EXERCISE - From the entries below, extract every line that includes the word "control".

RECORDS FOR THE EXERCISE -
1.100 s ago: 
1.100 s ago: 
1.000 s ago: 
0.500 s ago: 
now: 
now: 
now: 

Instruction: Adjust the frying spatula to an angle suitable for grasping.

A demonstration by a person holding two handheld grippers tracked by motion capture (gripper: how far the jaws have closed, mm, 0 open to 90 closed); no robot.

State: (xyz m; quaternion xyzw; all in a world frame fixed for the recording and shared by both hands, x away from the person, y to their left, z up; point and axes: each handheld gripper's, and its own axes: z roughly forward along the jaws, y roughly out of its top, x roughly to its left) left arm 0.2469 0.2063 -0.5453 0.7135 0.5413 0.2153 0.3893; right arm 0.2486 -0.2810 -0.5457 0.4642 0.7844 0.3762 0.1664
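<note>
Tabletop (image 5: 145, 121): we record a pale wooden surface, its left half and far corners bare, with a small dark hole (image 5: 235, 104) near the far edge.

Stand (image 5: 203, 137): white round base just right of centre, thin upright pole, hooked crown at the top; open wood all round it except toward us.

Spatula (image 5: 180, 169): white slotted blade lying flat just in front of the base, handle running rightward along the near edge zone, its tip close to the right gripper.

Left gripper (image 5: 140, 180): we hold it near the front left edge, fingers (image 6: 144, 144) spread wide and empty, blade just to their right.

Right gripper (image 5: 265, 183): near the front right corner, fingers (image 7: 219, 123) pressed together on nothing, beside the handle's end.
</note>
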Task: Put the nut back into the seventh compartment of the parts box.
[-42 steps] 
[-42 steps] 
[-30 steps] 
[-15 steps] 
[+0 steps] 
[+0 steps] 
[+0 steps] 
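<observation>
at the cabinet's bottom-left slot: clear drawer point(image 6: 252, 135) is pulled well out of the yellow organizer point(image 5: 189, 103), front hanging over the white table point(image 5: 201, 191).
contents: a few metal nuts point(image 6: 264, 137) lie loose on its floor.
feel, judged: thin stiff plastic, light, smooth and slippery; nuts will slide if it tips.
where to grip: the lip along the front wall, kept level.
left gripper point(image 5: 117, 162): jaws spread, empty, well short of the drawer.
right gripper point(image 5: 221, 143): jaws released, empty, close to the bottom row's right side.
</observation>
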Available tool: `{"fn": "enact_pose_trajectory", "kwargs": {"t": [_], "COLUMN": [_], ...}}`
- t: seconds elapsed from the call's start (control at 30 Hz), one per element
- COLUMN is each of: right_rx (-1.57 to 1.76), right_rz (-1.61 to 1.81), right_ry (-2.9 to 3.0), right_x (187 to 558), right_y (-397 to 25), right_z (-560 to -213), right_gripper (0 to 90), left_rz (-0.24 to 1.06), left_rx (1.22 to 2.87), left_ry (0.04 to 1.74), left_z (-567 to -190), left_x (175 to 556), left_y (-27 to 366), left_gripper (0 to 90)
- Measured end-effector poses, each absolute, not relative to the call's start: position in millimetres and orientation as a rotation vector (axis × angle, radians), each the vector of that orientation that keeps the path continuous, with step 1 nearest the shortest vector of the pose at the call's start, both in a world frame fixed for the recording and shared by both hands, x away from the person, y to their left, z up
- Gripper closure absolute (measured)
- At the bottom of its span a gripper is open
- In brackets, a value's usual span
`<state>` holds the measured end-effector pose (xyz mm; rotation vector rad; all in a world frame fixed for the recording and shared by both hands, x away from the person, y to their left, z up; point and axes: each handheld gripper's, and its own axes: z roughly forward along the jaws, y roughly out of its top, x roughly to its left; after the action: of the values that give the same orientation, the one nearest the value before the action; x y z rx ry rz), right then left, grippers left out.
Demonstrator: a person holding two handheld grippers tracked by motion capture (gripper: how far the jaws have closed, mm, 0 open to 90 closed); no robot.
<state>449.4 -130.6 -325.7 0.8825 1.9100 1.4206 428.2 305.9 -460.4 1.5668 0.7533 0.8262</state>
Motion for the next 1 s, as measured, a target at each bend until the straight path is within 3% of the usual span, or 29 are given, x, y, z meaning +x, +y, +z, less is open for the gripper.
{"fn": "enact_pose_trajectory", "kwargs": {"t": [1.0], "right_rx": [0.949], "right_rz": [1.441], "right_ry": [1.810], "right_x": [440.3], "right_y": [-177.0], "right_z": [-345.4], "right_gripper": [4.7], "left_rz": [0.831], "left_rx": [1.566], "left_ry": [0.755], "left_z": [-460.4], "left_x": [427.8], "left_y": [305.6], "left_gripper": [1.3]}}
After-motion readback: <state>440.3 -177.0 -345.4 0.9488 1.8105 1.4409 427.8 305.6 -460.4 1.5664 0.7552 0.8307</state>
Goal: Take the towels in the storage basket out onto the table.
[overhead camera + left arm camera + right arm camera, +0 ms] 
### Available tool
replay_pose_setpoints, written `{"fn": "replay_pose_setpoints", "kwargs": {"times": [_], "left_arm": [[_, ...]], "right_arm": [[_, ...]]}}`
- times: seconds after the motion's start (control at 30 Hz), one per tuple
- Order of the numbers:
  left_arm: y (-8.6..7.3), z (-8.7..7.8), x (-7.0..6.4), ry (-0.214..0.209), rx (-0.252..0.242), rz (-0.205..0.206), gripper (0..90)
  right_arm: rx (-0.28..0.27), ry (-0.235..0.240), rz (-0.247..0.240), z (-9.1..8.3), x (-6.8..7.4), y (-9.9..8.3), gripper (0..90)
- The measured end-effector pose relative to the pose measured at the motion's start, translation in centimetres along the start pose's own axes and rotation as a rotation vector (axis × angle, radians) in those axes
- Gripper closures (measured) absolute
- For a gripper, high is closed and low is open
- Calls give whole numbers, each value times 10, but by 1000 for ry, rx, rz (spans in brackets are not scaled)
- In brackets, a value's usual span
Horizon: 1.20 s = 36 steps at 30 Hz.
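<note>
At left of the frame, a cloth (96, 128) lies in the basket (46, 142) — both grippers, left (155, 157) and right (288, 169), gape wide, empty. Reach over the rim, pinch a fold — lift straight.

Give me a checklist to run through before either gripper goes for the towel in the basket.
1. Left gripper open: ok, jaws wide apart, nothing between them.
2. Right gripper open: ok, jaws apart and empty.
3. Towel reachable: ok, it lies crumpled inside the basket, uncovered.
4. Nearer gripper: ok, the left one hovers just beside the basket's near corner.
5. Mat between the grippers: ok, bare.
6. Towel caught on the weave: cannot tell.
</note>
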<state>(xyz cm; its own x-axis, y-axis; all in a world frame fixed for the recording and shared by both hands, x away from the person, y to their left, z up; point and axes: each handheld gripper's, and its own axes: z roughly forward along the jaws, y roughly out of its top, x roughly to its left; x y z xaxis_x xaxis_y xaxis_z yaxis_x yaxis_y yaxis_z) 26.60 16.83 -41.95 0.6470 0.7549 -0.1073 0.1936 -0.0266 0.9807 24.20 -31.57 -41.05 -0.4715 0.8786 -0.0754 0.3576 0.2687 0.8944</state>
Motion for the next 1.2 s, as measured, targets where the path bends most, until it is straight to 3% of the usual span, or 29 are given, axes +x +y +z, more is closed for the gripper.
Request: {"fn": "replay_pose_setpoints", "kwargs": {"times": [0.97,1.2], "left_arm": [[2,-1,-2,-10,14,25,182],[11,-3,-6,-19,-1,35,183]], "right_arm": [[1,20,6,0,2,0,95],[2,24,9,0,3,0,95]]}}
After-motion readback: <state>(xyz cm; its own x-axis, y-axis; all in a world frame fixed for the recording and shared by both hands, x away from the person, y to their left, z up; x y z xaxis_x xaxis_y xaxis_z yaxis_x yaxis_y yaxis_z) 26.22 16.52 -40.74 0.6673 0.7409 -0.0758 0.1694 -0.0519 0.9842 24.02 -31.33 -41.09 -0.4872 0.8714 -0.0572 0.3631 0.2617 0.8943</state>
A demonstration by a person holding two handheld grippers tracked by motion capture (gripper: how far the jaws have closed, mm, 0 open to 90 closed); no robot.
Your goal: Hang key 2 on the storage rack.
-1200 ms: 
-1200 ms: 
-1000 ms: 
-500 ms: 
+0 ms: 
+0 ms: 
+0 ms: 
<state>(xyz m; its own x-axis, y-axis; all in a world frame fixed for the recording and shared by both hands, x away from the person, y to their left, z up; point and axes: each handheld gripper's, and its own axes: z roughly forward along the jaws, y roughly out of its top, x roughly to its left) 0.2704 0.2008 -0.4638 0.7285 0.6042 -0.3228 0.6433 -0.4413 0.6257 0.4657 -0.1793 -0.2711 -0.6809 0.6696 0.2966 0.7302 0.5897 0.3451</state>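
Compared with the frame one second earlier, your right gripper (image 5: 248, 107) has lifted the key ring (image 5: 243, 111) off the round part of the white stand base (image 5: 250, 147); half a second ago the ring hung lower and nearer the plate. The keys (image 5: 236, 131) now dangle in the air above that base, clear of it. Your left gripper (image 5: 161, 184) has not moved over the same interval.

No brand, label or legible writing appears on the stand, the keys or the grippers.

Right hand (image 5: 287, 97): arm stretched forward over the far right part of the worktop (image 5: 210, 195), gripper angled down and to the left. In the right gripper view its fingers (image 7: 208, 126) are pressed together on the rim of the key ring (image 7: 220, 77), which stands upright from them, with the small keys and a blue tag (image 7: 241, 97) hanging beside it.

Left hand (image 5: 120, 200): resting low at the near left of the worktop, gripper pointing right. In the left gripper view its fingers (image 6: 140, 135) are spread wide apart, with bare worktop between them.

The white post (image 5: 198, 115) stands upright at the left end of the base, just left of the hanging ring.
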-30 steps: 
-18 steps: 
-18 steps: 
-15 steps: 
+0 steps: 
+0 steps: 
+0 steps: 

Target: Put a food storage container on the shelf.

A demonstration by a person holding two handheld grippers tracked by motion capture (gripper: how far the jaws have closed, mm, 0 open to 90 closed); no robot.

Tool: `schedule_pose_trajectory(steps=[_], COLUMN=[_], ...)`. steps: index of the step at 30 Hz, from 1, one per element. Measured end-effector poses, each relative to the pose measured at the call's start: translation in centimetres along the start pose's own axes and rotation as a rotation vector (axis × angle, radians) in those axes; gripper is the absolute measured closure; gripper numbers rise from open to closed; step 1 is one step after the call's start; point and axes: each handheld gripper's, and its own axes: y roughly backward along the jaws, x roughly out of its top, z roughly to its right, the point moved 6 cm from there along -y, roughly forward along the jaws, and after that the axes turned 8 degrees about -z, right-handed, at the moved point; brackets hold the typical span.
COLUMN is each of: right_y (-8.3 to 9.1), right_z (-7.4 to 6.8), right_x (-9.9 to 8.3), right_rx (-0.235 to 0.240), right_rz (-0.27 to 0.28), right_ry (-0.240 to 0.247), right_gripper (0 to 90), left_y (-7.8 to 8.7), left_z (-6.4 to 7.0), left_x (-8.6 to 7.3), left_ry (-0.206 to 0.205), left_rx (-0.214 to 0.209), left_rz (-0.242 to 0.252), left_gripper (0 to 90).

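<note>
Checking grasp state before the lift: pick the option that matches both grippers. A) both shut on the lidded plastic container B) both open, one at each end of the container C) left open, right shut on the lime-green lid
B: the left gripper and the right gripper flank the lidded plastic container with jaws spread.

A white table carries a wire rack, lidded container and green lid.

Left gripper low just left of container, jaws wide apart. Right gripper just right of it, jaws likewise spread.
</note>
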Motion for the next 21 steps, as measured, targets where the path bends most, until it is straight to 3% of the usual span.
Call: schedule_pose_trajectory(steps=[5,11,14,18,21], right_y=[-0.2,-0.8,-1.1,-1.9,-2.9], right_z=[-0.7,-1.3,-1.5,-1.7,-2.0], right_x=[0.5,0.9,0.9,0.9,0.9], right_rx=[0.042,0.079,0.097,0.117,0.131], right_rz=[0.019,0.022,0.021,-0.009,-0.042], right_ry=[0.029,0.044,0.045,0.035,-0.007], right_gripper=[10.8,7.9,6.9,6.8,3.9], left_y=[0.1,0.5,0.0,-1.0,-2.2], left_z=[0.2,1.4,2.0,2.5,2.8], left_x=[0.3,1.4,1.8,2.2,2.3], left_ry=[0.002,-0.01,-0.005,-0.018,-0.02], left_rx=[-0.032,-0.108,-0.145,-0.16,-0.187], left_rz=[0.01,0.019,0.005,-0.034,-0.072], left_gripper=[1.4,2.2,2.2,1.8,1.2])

SOLUTION TO THIS EXERCISE -
- t: seconds elapsed from the call's start (control at 30 Hz), one per element
- times: seconds after the motion's start (control at 30 Hz), one per tuple

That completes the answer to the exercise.